* Problem description *
A verbatim transcript of the data below is required, images omitted.

* Data provided *
══════════════════════════════

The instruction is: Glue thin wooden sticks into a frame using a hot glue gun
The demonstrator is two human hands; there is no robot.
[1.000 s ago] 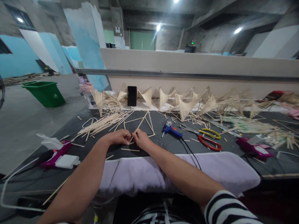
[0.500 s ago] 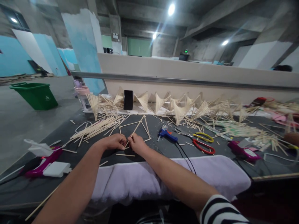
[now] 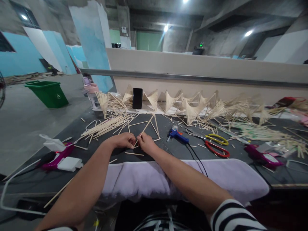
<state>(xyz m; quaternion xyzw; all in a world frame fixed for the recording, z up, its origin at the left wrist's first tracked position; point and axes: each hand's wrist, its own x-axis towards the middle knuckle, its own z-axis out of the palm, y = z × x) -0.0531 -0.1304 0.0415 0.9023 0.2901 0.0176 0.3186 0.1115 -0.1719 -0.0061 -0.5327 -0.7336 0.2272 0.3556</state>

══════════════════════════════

* Finished task *
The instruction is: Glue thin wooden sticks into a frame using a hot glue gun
The demonstrator is two human hands; there is no robot.
[1.000 s ago] 
[0.500 s ago] 
[now] 
<state>(xyz m; quaternion xyzw; all in a world frame fixed for the recording, z up, its origin at the left wrist's first tracked position; point and axes: each hand's wrist, its own x-axis towards the middle knuckle, its own z-axis out of the palm, y = z × x) -0.0531 -0.1304 0.0415 0.9023 0.2901 0.0176 0.3186 0.1115 -0.1719 -0.0061 -0.5327 -0.7336 0.2272 0.3556</state>

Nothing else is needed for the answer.